沼津は一時3位につけるなど昇格争いを繰り広げてきたが、後半戦で失速し、12位まで順位を下げて最終節を迎えた。パス数やポゼッション率でリーグ1位の数値を残す今季は、攻撃的なスタイルを貫いてきたが、後半戦は相手の対策にかなり苦しんできた。

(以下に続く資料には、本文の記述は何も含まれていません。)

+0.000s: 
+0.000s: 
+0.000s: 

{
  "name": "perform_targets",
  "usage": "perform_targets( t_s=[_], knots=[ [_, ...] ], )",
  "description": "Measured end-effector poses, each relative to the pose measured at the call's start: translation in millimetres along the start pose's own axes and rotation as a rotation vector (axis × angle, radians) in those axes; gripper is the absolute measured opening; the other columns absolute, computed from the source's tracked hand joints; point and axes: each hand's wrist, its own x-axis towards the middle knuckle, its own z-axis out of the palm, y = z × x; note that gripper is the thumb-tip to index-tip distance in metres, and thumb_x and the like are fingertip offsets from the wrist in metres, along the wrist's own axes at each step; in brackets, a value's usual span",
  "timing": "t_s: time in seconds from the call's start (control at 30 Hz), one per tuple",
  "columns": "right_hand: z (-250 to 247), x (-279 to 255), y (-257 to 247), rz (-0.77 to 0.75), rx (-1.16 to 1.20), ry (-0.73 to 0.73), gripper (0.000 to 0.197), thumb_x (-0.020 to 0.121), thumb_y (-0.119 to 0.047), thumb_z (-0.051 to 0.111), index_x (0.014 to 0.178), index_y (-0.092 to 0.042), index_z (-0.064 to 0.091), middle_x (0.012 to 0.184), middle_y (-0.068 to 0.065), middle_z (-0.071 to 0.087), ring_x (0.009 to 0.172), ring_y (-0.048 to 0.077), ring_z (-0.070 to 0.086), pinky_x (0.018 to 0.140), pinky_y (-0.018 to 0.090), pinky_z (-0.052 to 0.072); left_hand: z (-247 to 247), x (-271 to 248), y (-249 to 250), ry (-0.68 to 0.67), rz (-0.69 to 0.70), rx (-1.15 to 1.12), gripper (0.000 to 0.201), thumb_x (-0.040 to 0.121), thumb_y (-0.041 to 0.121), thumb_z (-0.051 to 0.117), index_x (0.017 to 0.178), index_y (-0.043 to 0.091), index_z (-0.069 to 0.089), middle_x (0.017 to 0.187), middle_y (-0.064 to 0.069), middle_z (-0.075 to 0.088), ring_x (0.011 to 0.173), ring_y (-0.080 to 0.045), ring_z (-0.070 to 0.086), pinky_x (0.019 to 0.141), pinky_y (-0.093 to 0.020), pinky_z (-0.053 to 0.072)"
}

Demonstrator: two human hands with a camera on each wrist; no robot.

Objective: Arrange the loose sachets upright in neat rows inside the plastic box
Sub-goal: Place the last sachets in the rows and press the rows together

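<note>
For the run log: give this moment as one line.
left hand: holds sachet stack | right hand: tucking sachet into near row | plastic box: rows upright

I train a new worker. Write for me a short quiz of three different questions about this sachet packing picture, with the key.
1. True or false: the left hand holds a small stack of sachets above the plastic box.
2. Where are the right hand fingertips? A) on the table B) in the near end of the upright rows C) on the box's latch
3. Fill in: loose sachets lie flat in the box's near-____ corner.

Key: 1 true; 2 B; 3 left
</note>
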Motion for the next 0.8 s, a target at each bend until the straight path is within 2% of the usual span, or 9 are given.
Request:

だが、その中で試行錯誤は続けてきた。そのスタイルを信じてきた選手たちも「どこのチームよりも良い練習をしてきた自信はある」(
附木 雄也)と語る。その上で最終節は、「積み上げてきたものは確実にある。それが間違っていなかったと思えるのはグラウンドで勝つこと。そこは最後までこだわりたい」と意気込む附木の言葉にあるように、積み上げてきたサッカーを表現し、勝利を目指す一戦となる。
一方の今治は前節、FC大阪を下して連勝を飾り、昇格への意地を見せたが、他会場の結果によって最終節まで昇格の可能性をつなぎ止められなかった。今季は連勝を伸ばし切れなかったことが、最後に響く格好となった。だからこそ、最終節では連勝を今季最長となる『3』に伸ばし、前向きな形でシーズンを締めくくりたい。